Backpressure in your Kotlin Flows

Published in

Google Developer Experts

6 min readFeb 12, 2021

When should I start to worry?

It’s not often you have to worry about backpressure in the average Android App. Events just generally don’t scale on our puny little mobile devices to levels where backpressure becomes important. Not to say that it’s not possible, it’s just not common in my experience. However, as I found in my previous article when experimenting with callbackFlow, it’s not just the scale of the events in a Flow, but also the structure and order of the events themselves and the assumptions we make about how they will arrive that can cause bugs related to backpressure.

What is backpressure?

A concept you are probably familiar with is “Buffer”. This is a good starting point when trying to conceptualise backpressure. Every developer has interacted with a File at some point: created a ByteBuffer and a FileInputStream and managed to stream the bytes of the file into a String or something. A Flow is a very similar, except it is a stream of events — the events can hold any kind of data, including bytes. And just like with files, if you have a stream, you need a buffer, just in case data is produced faster than it is being consumed… which is exactly the definition of backpressure: when data is produced faster than it can be consumed.

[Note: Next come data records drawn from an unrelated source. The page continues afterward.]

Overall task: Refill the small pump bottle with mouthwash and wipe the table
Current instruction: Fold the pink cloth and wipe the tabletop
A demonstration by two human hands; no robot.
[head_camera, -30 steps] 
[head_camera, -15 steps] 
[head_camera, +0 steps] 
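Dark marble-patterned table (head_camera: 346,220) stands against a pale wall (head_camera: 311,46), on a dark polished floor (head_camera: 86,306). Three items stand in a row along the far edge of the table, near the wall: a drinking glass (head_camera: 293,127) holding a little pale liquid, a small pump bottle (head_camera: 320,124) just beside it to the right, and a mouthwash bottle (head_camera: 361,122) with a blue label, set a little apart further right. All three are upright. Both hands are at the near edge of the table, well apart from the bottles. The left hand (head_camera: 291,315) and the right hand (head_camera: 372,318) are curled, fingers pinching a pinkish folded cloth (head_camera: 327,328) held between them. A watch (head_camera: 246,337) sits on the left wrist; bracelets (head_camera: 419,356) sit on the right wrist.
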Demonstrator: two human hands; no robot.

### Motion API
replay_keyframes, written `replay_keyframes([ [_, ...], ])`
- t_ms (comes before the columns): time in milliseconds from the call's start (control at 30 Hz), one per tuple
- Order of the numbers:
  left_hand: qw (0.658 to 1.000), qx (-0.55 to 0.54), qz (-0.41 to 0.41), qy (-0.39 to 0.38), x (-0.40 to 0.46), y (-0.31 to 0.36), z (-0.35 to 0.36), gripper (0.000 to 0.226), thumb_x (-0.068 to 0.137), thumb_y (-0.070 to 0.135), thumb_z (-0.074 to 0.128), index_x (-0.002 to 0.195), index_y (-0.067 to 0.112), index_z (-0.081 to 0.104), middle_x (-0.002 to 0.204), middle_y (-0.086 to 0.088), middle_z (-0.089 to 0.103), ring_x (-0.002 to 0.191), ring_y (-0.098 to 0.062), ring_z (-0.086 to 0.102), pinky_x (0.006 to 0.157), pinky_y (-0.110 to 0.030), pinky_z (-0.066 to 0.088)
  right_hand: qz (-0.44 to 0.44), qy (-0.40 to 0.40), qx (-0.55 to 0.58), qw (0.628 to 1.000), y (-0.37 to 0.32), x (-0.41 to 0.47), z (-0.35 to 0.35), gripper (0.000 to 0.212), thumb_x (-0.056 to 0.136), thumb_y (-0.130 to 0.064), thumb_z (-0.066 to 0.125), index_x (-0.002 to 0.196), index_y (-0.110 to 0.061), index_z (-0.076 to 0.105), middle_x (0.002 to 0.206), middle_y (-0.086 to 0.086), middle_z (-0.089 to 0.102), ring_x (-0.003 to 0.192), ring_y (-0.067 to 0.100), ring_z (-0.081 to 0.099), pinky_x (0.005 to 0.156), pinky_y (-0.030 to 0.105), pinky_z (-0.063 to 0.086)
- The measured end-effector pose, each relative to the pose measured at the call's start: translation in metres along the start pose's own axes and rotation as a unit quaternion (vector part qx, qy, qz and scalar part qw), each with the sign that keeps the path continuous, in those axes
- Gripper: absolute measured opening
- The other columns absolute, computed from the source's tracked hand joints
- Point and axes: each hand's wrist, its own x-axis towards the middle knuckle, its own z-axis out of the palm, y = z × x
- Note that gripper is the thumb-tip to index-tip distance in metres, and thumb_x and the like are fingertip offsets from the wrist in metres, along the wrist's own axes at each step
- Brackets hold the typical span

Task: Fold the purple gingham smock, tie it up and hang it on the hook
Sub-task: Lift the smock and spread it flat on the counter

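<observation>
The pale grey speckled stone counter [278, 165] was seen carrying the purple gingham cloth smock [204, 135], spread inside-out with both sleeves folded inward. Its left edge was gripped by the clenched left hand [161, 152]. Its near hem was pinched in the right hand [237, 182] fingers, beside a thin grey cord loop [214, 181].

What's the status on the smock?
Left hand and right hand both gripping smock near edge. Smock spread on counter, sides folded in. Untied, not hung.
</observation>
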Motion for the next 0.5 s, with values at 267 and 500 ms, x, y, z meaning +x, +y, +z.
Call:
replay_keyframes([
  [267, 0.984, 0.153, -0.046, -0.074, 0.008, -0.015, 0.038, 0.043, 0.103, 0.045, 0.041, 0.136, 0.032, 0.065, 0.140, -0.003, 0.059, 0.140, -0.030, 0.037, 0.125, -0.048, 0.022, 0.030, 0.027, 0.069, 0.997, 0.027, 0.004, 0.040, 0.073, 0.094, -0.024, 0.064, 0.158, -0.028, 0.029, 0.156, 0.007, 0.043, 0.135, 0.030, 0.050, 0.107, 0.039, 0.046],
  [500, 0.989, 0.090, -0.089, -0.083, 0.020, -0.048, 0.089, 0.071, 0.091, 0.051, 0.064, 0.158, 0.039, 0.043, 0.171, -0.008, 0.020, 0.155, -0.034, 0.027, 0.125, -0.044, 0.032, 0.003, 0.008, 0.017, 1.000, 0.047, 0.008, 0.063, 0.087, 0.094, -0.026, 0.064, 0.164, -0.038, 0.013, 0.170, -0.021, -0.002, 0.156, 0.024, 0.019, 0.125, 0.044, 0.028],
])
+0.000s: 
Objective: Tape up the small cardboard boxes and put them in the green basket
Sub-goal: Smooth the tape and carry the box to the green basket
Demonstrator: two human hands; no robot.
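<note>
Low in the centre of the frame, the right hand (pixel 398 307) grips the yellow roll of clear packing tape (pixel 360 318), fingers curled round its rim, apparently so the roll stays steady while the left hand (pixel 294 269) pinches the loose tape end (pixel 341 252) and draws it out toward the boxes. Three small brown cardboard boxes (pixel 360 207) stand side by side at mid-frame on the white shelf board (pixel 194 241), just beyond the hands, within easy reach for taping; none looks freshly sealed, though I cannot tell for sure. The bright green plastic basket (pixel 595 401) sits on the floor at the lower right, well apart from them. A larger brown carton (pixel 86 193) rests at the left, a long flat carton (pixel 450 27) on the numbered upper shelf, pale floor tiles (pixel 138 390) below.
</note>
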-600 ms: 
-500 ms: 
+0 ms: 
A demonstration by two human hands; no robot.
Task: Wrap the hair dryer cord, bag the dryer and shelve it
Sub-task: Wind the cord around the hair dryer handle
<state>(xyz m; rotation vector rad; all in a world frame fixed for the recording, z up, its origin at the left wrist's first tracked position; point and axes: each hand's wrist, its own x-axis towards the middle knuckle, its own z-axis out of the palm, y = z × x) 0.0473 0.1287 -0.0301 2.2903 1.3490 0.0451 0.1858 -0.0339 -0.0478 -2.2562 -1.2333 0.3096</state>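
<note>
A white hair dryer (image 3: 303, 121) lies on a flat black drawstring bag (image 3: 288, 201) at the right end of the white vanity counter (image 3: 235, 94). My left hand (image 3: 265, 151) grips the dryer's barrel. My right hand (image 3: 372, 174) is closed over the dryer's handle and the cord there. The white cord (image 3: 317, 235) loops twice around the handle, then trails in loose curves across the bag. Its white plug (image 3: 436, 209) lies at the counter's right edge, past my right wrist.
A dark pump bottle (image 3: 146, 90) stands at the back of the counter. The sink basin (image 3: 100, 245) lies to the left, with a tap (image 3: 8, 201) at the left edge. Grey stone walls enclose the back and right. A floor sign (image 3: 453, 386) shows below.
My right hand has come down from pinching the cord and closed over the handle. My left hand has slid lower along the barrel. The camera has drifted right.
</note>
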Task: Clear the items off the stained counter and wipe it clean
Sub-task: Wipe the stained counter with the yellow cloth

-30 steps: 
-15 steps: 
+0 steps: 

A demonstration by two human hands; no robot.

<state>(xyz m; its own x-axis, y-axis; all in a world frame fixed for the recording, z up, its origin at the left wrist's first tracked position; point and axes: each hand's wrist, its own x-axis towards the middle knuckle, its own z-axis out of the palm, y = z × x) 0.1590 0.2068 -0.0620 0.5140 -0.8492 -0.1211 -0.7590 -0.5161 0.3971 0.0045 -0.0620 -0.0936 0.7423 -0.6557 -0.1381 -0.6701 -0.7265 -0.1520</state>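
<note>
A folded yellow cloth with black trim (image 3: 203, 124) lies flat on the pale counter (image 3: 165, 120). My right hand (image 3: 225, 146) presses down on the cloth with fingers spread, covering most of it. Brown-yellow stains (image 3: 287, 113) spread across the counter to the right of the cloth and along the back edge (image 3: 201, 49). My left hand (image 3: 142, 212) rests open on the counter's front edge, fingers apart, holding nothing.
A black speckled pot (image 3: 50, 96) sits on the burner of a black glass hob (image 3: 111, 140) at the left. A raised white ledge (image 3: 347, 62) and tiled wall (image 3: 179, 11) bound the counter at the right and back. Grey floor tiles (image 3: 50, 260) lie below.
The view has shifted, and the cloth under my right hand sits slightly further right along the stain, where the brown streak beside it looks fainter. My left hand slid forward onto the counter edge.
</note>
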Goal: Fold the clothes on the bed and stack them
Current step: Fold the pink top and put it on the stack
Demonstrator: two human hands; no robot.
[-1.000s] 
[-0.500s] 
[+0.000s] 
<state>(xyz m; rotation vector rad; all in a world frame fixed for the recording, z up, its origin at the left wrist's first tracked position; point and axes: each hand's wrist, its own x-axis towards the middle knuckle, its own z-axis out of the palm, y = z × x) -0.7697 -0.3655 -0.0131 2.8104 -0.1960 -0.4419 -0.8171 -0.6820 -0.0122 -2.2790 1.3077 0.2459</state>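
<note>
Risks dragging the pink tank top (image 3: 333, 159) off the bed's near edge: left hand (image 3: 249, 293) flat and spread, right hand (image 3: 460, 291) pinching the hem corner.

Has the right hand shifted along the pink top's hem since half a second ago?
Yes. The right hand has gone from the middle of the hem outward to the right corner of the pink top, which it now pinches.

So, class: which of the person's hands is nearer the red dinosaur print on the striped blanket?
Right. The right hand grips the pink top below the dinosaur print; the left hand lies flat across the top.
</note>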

However, when people talk about backpressure in the context of Reactive Streams, they are usually talking about “Backpressure Strategy”:

How big is the buffer? (Size = 0, 1, 64, 100000)
What do we do with new events when the buffer is full?

“Unfortunately nobody can be told what backpressure is. You have to see it for yourself.”

Time to download the code to follow along the rest of the article:

shredderskelton/callbackflow

Mucking around with callbackFlow. Contribute to shredderskelton/callbackflow development by creating an account on…

github.com

In the previous article, I converted some Firebase callbacks to Kotlin Flows using callbackFlowand focused on how to produce data for our Flow. It wasn’t until I started to consume these events (at the collector) that I came across a potential problem and wandered into backpressure.

Note: the Firebase implementation is not really important — everything I explore below is specific to Kotlin Flow.

Why not just `collect`?

collectLatest, collect or collectIndexed… which to choose?

And why is collect() all red?

When I first encountered this choice I said to myself, collectLatest sounds about right, and I was correct. Coincidence?

By choosing collectLatest, I didn’t know it, but I had just made a decision regarding how I intended to deal with backpressure. Actually, if we want to get deep, I was actually led to this decision carefully by the designers of Flow — they have designed (and limited) these collection options in such a way that guided me to choose the option that is 99% of the time correct. In other words, they did their usability homework and found that most people are only interested in collecting the “latest” event.

collect() is red because JetBrains is strongly discouraging you from its usage, without completely forbidding it. This is to give advanced users the opportunity to suggest a new use case. From the source comments/documentation:

“Such limitation ensures that the context preservation property is not violated and prevents most of the developer mistakes related to concurrency, inconsistent flow dispatchers and cancellation.”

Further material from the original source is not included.